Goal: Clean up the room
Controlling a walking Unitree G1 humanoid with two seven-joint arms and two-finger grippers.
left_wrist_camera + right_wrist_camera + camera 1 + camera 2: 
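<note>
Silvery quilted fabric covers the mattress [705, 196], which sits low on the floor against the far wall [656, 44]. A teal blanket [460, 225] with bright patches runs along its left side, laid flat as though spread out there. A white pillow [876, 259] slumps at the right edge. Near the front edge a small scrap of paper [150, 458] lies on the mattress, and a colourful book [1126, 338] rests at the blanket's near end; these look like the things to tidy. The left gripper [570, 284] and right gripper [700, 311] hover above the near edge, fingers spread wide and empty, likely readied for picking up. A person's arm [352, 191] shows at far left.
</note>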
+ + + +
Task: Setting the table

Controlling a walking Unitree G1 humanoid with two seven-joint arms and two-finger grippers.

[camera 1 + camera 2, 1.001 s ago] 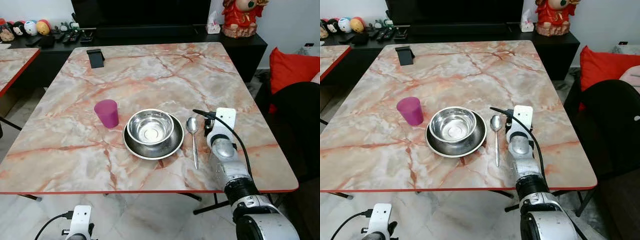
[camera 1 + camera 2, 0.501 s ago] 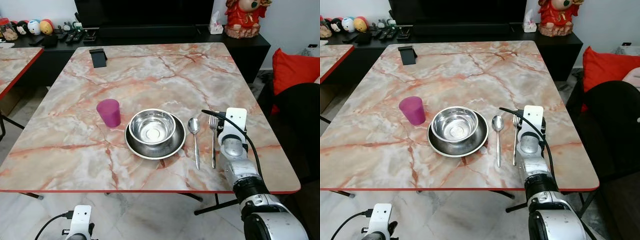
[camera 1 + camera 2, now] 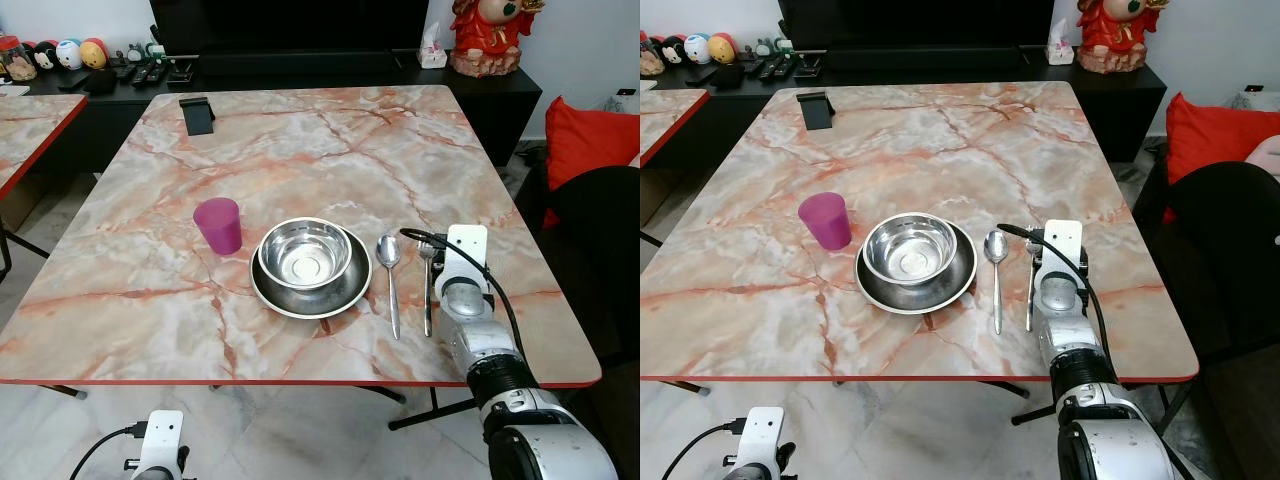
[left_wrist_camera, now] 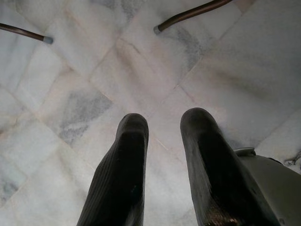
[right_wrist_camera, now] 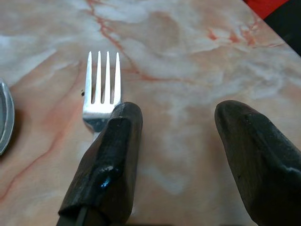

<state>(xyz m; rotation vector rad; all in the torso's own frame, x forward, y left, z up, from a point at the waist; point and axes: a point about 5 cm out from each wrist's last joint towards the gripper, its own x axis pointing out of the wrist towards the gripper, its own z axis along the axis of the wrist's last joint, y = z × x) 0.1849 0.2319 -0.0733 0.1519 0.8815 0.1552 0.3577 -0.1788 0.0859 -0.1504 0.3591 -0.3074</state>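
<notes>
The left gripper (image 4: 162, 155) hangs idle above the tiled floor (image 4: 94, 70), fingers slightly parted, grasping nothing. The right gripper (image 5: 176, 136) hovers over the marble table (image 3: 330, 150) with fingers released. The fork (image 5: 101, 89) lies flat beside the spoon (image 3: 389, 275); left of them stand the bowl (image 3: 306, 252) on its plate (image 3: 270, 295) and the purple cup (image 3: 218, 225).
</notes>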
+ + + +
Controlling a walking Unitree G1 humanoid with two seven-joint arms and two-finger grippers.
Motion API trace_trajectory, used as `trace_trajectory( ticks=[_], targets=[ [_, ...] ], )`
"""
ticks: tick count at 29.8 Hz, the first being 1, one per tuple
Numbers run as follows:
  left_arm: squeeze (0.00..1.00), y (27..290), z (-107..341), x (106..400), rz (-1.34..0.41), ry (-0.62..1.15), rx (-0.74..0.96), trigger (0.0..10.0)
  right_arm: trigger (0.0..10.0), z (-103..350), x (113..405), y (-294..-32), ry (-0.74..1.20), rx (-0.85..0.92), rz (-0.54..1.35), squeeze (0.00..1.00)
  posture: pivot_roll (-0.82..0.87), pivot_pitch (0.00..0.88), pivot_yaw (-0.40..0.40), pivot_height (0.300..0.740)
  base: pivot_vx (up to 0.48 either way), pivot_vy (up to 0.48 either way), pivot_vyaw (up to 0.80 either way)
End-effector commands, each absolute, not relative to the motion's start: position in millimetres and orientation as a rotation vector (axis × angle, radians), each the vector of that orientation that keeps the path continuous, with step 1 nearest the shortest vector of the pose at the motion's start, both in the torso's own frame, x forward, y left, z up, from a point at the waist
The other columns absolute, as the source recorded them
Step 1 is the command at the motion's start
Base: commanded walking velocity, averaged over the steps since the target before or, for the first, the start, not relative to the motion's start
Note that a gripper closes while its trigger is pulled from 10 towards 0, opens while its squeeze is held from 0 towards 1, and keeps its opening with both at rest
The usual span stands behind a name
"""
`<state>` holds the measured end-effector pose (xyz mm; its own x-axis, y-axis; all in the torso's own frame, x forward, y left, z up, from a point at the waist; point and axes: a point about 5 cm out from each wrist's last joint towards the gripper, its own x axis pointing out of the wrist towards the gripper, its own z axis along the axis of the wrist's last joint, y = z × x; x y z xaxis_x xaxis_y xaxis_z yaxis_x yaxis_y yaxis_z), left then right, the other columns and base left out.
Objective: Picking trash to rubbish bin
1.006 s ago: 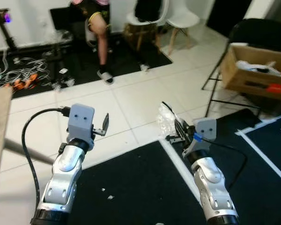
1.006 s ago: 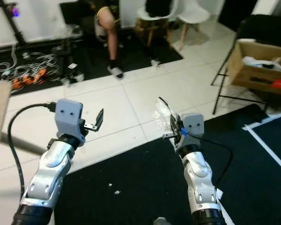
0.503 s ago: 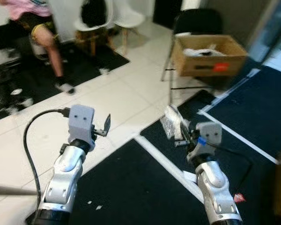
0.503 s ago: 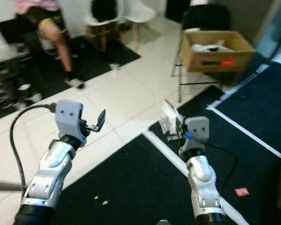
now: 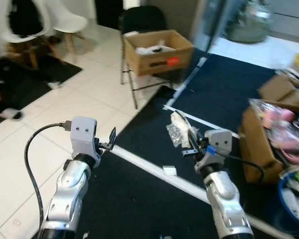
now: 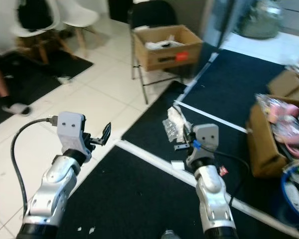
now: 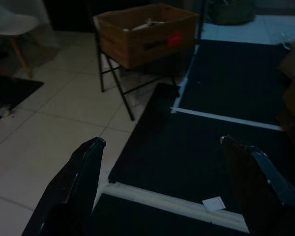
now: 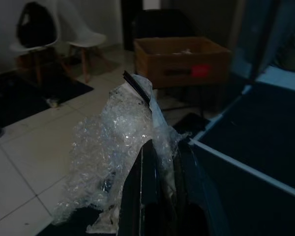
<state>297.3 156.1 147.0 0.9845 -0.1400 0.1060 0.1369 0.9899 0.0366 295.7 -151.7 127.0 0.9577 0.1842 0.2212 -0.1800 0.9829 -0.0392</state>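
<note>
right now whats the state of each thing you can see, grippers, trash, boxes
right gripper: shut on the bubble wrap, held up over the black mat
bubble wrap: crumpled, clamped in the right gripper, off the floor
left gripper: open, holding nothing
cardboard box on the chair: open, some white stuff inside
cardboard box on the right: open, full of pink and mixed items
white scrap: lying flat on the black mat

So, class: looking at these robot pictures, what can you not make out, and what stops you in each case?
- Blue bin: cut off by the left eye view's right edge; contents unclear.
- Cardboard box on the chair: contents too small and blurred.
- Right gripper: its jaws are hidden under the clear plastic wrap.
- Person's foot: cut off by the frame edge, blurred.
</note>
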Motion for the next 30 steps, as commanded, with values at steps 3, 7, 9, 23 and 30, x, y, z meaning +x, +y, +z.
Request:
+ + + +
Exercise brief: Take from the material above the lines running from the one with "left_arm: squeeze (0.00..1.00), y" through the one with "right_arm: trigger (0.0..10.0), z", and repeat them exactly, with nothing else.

Task solution:
  left_arm: squeeze (0.00..1.00), y (27..290), z (-107..341), x (106..400), rz (-1.34..0.41), ry (-0.62..1.15), rx (-0.74..0.96), trigger (0.0..10.0)
  right_arm: trigger (0.0..10.0), z (-103..350), x (113..405), y (-294..-32), ry (-0.74..1.20), rx (-0.85..0.92), rz (-0.54..1.35), squeeze (0.00..1.00)

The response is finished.